Muwaffaq al-Khattab, a prominent Iraqi politician, told The Media Line, “What is happening may drag Iraq into the quagmire of a Shiite-Shiite civil war, especially since Iran will not let the parties loyal to it fall. We may see more blood in the coming days, and Iraq may enter into a major sectarian war, especially Baghdad and the southern regions with a Shiite majority.”

He added, “The Iraqi security forces are not highly professional, they are infiltrated, and there are those who have loyalty to a political party. Some of them allowed the demonstrators to storm the Green Zone and reach the Republican Palace, and others allowed them to demonstrate in front of the Federal Supreme Court. This is a problem that has no solution.

“Iran is benefiting from this internal Iraqi fighting. This matter will put pressure on the United States. Tehran is now in negotiations with Washington on the nuclear file, and this matter will certainly be part of the negotiations,” Khattab said.

Jabbar al-Maamouri, a member of the Coordination Framework, told The Media Line that “Muqtada al-Sadr’s step is designed to aggravate the situation and drag the country into a Shiite-Shiite war. Sadr has not really left politics.

“This is absurd. He wants to impose the current Prime Minister Mustafa al-Kadhimi on everyone…. Sadr benefits from the presence of Kadhimi, who appointed Sadr’s followers in all ministries to high positions, and he also controls the Central Bank, and he does not want to lose all of that,” Maamouri said.

Raad Hashem, an Iraqi political analyst, told The Media Line, “The Sadrist Movement’s demonstrations were peaceful and government property was not encroached upon, but what the militias affiliated with Iran did was an attempt to dwarf Muqtada al-Sadr’s role in Iraq.”

He continued, “Recently, Muqtada al-Sadr’s popularity has increased in Iraq, especially after Iran’s affiliated parties lost the elections, and the street as well.

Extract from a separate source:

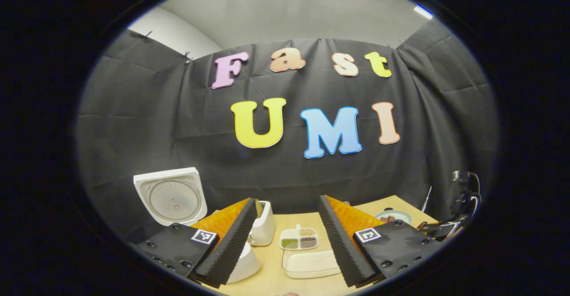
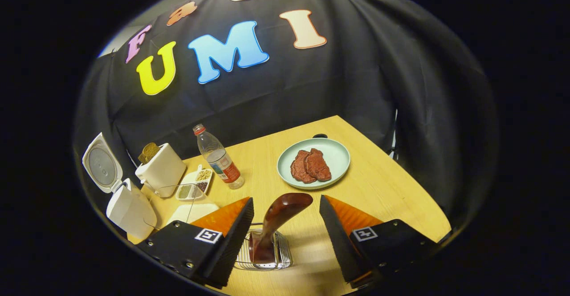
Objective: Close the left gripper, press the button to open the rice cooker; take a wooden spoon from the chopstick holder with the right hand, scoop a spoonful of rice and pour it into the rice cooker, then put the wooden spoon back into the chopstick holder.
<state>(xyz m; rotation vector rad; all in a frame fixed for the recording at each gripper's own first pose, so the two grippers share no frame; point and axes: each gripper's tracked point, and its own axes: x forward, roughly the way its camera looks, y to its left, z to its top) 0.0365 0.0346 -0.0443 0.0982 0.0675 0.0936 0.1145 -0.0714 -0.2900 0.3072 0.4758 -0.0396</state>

Therefore, Iran is seeking to reduce Sadr’s role and intervene to change things in its favor.”

Ihsan al-Shammari, who heads the Iraqi Political Thinking Center in Baghdad, told The Media Line, “Sadr’s withdrawal from political life is a reaction to Iran’s attempts to end his role as a cleric in Iraq, a role he inherited from his father and grandfather, former clerics.

“Before Sadr issued his statement and announced his withdrawal from the political process, there was a cleric called [Ayatollah] Kadhim Husayni al-Haeri, who resides in Iran. Haeri was considered an Arab religious authority, but he went to the city of Qom in Iran, and then announced that [Supreme Leader] Ali Khamenei should be followed and not any other cleric, referring to Muqtada al-Sadr,” he continued.

Sadr views this as an attempt to impose Tehran’s control over religious authority in Iraq, and that Haeri would not have done it without pressure from Iran, Shammari said.

Khaled al-Aani, a professor of political science, told The Media Line, “I expected this step from Muqtada al-Sadr. The political forces differed greatly from him. He wants all the parties that previously participated to remain outside the political process; he wants to form a new political process.”

Faiq Al Sheikh Ali, secretary-general of the liberal People’s Party, attacked Sadr on Twitter, calling him a “playing child.”

“Since Muqtada al-Sadr began issuing the fatwa ‘religious opinions’ and declared the Iraqis to be infidels, their money, blood, and lands were stolen. You are cursed,” he said.

“What is happening is neither a revolution nor a change of the political system, it is a desire to increase his share of the pie,” Sheikh Ali said.